# Knolly Podium vs. Intense 951 vs. Yeti 303



## TejasMTB (Jun 20, 2006)

So I live in Texas and ride an Uzzi VP for my main rig, which is already over kill for central Texas riding, but I find things to ride to make it worth lugging around that extra weight! Now to get on topic!

I'm looking for a down hill bike to use during the summers when I travel out west. This bike will most likely see less than a months of total solid use per season, so it doesn't need to be a killer build, but I want solid parts that will hold up season after season. I have a local shop that can get me all three of these bikes, but they obviously don't stock them in Texas! Even if I could throw my leg over one, I don't have the terrain to justify a proper test ride. 

So considering, performance, price, and availability, which would you guys go for. I'm looking for advice based on personal use and experience of these particular bikes! Thanks in advance for any and all help.


----------



## Tim F. (May 22, 2006)

Even a cheap DH bike is going to cost about $3000, plus the plane fair to fly it.
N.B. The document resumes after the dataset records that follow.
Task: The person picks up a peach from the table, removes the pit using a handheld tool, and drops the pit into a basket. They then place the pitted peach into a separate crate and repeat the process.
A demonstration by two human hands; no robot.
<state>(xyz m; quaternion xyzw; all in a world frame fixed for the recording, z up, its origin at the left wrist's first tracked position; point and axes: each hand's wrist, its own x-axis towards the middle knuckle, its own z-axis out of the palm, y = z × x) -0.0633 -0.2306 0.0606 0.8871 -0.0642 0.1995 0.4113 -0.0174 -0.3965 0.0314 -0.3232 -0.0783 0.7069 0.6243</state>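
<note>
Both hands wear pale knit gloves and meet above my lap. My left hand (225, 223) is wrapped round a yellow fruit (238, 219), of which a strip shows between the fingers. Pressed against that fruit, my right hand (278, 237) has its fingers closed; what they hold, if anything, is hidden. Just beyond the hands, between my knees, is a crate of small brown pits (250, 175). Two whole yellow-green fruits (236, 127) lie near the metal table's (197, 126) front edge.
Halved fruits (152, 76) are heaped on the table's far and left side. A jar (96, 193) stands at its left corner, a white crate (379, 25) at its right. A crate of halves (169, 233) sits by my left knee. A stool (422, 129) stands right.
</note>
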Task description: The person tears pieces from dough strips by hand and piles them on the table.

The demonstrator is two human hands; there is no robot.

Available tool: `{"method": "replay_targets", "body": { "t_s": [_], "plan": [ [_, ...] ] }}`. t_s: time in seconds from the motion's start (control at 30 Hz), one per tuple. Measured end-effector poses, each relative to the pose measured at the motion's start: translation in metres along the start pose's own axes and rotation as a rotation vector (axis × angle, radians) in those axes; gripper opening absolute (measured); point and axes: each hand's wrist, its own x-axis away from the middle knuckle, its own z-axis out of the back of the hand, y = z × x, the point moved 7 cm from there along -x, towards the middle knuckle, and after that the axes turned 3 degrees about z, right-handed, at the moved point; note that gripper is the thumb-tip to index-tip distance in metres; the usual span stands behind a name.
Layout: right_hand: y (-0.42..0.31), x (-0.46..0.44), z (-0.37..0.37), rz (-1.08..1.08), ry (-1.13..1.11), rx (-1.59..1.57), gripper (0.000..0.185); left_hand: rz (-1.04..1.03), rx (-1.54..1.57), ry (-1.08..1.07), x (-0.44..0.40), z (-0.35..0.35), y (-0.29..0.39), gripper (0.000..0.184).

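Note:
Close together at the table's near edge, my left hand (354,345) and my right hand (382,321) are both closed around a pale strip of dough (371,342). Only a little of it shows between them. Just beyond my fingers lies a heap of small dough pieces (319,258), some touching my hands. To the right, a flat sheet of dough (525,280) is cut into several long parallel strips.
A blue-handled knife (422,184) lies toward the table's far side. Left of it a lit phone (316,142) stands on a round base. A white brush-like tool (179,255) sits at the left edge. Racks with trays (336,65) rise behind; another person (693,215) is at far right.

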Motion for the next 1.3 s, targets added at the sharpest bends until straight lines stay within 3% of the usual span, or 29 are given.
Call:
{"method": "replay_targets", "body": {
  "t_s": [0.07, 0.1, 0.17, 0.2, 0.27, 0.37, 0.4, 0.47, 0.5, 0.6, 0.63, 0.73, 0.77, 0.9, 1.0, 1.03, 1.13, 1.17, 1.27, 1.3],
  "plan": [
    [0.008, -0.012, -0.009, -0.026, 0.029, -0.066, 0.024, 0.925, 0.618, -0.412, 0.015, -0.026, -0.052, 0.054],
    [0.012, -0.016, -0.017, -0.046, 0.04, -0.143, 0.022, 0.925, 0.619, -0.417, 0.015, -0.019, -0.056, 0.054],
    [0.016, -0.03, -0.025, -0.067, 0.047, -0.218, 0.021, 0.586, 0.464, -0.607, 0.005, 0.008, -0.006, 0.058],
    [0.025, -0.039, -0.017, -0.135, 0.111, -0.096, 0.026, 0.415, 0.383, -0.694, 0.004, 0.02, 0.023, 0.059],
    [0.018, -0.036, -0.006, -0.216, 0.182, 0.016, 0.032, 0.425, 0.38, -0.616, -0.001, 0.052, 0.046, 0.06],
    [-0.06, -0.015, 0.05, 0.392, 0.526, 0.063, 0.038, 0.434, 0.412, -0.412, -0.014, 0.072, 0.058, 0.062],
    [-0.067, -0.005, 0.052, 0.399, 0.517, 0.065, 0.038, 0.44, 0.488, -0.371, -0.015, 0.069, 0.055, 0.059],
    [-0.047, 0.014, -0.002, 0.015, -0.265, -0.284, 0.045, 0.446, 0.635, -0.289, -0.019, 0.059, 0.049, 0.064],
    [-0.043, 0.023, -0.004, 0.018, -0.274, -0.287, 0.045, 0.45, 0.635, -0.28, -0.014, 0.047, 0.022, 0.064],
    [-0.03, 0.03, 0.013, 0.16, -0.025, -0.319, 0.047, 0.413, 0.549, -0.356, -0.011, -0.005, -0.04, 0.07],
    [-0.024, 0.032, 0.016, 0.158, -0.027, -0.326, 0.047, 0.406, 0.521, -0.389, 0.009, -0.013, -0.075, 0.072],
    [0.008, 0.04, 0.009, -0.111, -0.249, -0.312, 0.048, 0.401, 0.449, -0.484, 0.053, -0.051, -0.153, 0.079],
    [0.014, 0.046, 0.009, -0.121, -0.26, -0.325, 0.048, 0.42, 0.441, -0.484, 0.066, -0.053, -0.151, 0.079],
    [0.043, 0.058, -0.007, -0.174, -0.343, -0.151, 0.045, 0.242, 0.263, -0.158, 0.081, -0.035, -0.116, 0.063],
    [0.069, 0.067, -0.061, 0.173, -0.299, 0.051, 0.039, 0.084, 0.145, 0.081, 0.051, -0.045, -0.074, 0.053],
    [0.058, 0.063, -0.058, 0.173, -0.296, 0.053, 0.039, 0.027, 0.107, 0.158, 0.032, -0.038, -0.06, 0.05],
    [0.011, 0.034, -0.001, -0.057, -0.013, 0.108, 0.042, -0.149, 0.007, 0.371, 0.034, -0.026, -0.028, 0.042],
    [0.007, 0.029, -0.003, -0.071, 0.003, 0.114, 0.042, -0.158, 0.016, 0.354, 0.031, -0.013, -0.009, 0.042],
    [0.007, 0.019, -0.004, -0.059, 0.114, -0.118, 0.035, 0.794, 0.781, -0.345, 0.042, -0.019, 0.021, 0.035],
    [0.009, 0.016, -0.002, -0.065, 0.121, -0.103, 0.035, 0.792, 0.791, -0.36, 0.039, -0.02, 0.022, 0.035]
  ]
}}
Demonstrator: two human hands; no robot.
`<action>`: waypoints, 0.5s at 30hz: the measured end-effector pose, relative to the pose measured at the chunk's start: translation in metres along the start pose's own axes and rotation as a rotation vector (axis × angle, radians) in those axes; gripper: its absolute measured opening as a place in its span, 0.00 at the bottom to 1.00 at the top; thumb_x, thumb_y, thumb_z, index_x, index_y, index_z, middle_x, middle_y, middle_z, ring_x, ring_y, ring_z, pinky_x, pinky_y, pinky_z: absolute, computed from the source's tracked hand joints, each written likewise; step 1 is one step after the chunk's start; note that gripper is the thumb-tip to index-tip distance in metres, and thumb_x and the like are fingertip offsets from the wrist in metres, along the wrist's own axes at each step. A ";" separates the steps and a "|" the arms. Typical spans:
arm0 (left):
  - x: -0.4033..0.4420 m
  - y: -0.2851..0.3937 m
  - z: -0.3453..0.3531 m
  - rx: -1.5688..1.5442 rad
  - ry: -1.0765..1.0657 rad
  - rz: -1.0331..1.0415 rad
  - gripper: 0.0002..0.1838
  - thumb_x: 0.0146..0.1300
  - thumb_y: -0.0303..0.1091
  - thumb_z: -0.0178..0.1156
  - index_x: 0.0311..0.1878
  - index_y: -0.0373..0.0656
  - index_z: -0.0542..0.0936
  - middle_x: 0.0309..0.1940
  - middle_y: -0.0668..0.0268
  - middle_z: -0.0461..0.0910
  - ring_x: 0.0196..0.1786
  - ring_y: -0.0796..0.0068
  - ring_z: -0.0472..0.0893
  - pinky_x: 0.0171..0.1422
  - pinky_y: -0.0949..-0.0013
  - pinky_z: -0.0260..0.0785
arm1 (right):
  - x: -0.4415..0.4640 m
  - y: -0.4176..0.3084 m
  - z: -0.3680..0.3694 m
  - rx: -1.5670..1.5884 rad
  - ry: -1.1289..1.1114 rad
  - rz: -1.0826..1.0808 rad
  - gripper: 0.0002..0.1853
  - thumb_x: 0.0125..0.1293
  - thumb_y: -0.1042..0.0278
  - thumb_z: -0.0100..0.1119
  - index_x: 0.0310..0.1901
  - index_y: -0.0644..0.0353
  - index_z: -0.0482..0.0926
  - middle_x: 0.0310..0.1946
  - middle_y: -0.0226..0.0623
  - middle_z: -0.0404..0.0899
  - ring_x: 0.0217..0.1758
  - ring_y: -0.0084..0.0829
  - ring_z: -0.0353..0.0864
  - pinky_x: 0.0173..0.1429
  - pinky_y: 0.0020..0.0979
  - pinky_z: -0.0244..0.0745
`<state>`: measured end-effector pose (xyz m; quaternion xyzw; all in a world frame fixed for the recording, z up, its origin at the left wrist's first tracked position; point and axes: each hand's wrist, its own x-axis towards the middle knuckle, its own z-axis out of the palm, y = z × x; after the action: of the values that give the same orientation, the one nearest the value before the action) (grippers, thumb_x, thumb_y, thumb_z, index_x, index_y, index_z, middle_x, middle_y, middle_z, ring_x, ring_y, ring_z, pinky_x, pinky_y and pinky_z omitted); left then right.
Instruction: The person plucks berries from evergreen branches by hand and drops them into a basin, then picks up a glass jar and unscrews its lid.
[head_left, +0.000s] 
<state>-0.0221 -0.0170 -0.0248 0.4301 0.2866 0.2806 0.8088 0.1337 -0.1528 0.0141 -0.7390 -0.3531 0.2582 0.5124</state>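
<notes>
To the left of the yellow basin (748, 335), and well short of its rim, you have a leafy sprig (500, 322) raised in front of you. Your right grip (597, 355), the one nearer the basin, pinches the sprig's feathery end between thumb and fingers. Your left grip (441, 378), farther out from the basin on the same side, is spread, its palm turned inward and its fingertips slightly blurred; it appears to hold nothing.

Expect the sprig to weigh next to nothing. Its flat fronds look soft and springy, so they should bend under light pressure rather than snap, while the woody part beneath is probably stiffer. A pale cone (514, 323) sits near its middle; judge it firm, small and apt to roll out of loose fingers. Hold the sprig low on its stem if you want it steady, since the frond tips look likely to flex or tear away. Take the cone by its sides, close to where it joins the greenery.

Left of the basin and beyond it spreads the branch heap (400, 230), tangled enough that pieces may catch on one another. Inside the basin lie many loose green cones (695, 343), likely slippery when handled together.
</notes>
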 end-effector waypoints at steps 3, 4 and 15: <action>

Thats allot of money to throw away for one month of riding per year. You would be better off renting from the resort.


----------



## toHELLuRIDE (Jan 27, 2008)

Why not just ride the uzzi? Should make for a good park bike.


----------



## Quarashi (Aug 23, 2006)

Go for it! You're the kind of person who keeps the market alive and us less money endowed riders with nice bikes between our legs. 

I salute you!


----------



## rep_1969 (Mar 25, 2004)

So I'm under the impresion that you drive to say Colorado for the lift accessed riding. Just buy yourself a nice DH fork and some nice meaty/sticky DH tires and swap them out when you go DH'ing. Your Uzzi with a DH fork should be perfect for the parks.


----------



## TejasMTB (Jun 20, 2006)

I travel to Whistler every year, visit a buddy in Colorado, and hit Moab while I'm out there, and the future in laws have a place near Durango. Ive run my Uzzi with a 180 at North Shore and it was nice, but I'm looking for something slacker and dedicated fully to traveling out west. $4-4.5 is what i'd like to keep it under. 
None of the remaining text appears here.